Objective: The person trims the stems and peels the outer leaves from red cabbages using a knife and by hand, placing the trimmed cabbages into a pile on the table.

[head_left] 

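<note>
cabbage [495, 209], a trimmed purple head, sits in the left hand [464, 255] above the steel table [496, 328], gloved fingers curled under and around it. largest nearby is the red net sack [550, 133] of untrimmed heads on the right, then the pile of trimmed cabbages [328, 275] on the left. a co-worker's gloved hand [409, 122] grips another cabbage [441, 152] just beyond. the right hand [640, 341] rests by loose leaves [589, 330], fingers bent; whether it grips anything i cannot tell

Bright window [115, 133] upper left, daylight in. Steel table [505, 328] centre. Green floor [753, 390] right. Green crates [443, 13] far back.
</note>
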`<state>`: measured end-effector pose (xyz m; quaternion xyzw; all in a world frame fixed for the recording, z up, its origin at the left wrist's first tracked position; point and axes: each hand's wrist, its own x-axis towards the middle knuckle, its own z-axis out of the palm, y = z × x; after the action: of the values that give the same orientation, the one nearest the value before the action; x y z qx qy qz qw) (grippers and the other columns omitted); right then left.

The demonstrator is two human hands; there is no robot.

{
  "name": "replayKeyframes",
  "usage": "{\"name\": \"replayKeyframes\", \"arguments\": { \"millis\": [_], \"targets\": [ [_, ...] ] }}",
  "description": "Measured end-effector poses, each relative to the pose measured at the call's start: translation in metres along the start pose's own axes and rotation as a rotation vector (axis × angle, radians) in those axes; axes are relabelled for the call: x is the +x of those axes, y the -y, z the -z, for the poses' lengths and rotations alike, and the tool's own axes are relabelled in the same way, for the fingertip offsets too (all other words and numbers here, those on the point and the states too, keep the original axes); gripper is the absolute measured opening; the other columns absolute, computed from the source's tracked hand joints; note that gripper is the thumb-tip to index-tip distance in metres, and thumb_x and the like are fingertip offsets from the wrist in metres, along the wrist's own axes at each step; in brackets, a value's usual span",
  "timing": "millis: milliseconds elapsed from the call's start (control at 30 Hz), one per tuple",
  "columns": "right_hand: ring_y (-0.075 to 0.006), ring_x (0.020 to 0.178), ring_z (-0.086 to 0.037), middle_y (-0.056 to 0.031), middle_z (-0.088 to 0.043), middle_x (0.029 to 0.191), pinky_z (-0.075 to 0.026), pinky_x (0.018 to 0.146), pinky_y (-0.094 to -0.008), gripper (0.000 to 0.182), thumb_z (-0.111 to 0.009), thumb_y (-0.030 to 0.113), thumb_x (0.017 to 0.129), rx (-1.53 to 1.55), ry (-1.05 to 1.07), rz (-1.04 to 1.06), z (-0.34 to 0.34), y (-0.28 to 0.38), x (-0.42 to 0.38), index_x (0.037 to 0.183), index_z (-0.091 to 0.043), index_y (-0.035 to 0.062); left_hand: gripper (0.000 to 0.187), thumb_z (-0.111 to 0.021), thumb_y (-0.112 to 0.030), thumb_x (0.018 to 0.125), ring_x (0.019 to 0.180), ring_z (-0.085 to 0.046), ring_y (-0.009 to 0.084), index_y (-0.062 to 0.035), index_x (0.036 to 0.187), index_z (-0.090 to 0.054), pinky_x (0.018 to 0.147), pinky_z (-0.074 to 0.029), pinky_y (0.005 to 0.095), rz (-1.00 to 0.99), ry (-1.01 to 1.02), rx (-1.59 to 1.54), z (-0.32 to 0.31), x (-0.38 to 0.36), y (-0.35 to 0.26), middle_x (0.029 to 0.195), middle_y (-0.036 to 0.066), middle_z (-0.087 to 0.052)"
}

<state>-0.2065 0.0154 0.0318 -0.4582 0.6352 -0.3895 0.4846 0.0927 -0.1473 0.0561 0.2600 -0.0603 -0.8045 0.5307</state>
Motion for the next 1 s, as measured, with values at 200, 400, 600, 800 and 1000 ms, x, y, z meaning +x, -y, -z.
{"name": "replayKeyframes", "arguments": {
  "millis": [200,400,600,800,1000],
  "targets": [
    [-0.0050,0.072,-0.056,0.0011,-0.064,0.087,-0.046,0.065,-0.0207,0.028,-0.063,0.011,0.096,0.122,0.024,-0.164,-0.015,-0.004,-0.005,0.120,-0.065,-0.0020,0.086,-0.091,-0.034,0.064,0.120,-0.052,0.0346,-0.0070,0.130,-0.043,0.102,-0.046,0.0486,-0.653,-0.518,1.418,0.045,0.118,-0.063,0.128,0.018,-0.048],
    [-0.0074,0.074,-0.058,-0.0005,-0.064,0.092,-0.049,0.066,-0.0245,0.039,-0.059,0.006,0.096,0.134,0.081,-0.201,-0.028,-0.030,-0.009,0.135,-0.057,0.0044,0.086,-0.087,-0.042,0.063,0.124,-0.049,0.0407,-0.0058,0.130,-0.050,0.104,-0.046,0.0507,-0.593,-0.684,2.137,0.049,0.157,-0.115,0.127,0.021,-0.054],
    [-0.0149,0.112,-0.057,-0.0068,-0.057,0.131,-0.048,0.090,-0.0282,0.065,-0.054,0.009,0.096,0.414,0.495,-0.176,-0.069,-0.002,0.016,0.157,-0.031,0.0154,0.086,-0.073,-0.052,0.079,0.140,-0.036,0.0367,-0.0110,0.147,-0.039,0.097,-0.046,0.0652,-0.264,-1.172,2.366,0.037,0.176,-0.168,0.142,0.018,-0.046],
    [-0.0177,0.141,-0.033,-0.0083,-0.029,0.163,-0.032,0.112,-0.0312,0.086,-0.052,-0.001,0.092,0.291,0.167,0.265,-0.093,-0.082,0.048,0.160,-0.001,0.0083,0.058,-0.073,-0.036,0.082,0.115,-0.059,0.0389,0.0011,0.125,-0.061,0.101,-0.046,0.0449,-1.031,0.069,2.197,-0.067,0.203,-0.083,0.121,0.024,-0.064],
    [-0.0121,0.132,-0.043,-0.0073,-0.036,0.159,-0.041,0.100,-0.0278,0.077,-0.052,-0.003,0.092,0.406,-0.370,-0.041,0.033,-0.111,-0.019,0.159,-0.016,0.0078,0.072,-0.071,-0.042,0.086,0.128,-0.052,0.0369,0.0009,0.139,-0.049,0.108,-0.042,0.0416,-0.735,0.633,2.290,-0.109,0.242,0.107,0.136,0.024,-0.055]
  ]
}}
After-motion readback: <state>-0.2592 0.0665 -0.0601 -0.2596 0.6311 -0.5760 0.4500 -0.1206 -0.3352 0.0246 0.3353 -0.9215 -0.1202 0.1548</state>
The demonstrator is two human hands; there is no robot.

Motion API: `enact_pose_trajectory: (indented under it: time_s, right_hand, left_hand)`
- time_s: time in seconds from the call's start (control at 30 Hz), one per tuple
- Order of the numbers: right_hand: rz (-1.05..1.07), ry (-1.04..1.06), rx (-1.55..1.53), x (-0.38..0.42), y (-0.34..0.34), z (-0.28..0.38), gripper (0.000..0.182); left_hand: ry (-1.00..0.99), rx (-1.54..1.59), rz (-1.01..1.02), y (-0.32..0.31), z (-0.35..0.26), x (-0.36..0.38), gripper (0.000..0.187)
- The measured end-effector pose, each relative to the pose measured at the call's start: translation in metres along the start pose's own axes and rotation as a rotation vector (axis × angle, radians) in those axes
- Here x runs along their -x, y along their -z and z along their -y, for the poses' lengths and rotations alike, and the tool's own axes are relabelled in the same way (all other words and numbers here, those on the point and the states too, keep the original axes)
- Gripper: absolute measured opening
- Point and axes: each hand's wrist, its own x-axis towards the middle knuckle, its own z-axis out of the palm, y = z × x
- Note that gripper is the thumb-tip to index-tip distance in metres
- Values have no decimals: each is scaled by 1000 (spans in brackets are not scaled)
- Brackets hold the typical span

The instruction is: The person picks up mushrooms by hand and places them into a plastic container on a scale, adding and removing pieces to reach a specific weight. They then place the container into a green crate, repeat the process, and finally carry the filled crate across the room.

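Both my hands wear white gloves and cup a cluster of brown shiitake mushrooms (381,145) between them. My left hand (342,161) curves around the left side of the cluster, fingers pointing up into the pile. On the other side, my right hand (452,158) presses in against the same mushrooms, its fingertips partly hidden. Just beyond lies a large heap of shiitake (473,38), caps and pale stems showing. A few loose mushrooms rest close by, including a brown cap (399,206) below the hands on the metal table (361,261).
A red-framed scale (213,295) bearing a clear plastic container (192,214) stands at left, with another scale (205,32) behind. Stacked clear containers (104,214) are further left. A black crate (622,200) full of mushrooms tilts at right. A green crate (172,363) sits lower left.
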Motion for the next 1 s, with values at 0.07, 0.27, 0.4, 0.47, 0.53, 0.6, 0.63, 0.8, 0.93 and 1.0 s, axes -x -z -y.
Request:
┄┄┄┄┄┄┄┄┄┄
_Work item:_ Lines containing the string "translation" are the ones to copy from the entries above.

_Result of the exercise:_
  "description": "Measured end-effector poses, each relative to the pose measured at the call's start: translation in metres along the start pose's own axes and rotation as a rotation vector (axis × angle, radians) in those axes; axes are relabelled for the call: x is the +x of those axes, y the -y, z the -z, for the poses' lengths and rotations alike, and the tool's own axes are relabelled in the same way, for the fingertip offsets too (all other words and numbers here, those on the point and the states too, keep the original axes); gripper is the absolute measured opening; the other columns absolute, computed from the source's tracked hand joints; note that gripper is the thumb-tip to index-tip distance in metres, and thumb_x and the like are fingertip offsets from the wrist in metres, along the wrist's own axes at each step; in brackets, a value's usual span",
- The measured end-effector pose, each relative to the pose measured at the call's start: translation in metres along the start pose's own axes and rotation as a rotation vector (axis × angle, radians) in those axes

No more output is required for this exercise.